Repeat only the stretch of lines below that runs from the line with "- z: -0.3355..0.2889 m" through the line with "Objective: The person", unaltered.
◆ ◆ ◆ ◆
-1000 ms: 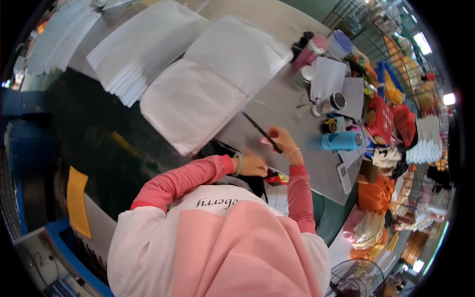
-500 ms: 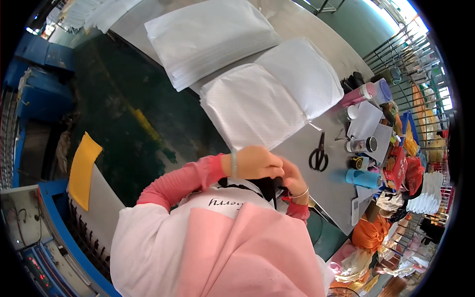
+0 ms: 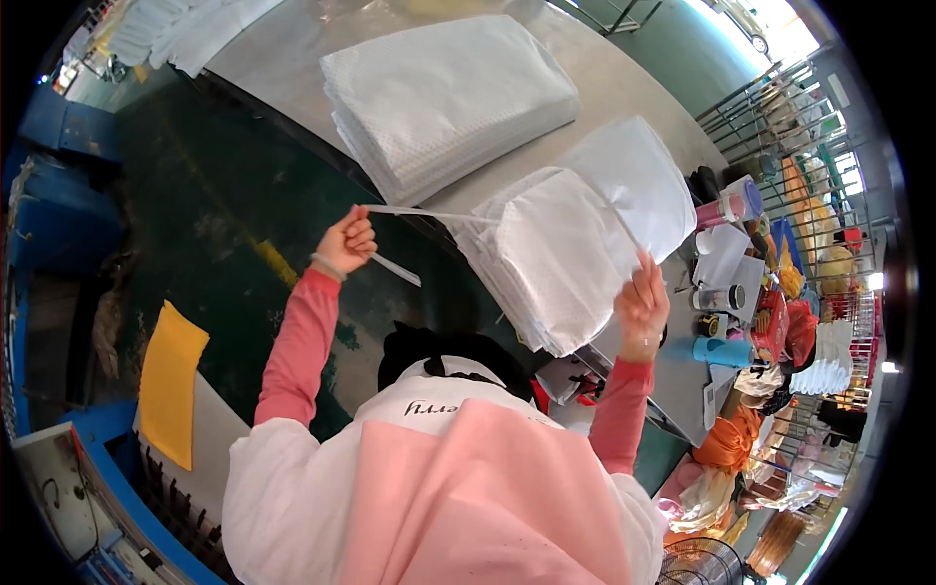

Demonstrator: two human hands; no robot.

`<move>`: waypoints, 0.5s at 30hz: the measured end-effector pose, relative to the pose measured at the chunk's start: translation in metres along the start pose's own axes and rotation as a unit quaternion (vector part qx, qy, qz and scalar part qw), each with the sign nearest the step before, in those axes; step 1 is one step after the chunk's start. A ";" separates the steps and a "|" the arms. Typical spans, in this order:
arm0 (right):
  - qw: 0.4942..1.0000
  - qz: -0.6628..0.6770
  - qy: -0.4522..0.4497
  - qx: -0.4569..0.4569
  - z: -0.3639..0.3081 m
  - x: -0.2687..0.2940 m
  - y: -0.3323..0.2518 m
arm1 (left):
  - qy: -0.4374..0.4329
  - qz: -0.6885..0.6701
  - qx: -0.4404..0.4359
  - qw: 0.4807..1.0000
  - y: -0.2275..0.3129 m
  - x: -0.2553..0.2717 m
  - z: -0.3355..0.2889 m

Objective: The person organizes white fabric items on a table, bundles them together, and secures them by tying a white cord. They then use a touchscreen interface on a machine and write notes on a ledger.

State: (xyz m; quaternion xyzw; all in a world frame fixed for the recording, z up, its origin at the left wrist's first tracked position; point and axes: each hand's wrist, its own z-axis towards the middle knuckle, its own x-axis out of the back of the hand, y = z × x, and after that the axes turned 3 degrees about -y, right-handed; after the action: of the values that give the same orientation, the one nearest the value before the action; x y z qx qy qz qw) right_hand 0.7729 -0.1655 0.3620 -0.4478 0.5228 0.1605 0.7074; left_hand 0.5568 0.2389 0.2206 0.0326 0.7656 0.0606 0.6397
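From where I stand, the person has both hands raised and spread apart, a narrow white strip (image 3: 429, 212) running between them and the near stack of white sheets (image 3: 551, 258). The left hand (image 3: 348, 241) is curled nearly into a fist around the strip, out over the floor (image 3: 224, 185) to the left of the stack; a loose tail slants down from it toward the right. The right hand (image 3: 641, 302) has its fingers bent in and pinches another length of strip, just beside the stack's right edge. So the stack lies between the hands and a little farther from the body, at the near edge of the tabletop (image 3: 624, 88). The strip reaches the stack's far side from both directions; I cannot tell how it passes in between.

Another white stack (image 3: 639, 180) adjoins it, far and to the right, while a thicker pile (image 3: 453, 102) sits far left. Along the right side stand a blue bottle (image 3: 723, 352), a clear jar with a black lid (image 3: 720, 298) and a pink tumbler (image 3: 720, 212).
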 end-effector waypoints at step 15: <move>0.396 -0.906 0.106 -0.102 0.327 0.203 0.176 | 0.327 0.012 -0.281 0.902 0.104 0.197 0.045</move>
State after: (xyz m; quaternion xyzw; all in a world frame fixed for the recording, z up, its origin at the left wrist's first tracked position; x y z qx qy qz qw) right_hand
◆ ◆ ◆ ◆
- [Output for this task]:
  - z: -0.3355..0.2889 m

Objective: The person organizes white fabric items on a table, bundles them together, and secures them by tying a white cord. They then use a touchscreen interface on a machine and write notes on a ledger.

That is the complete answer to the exercise.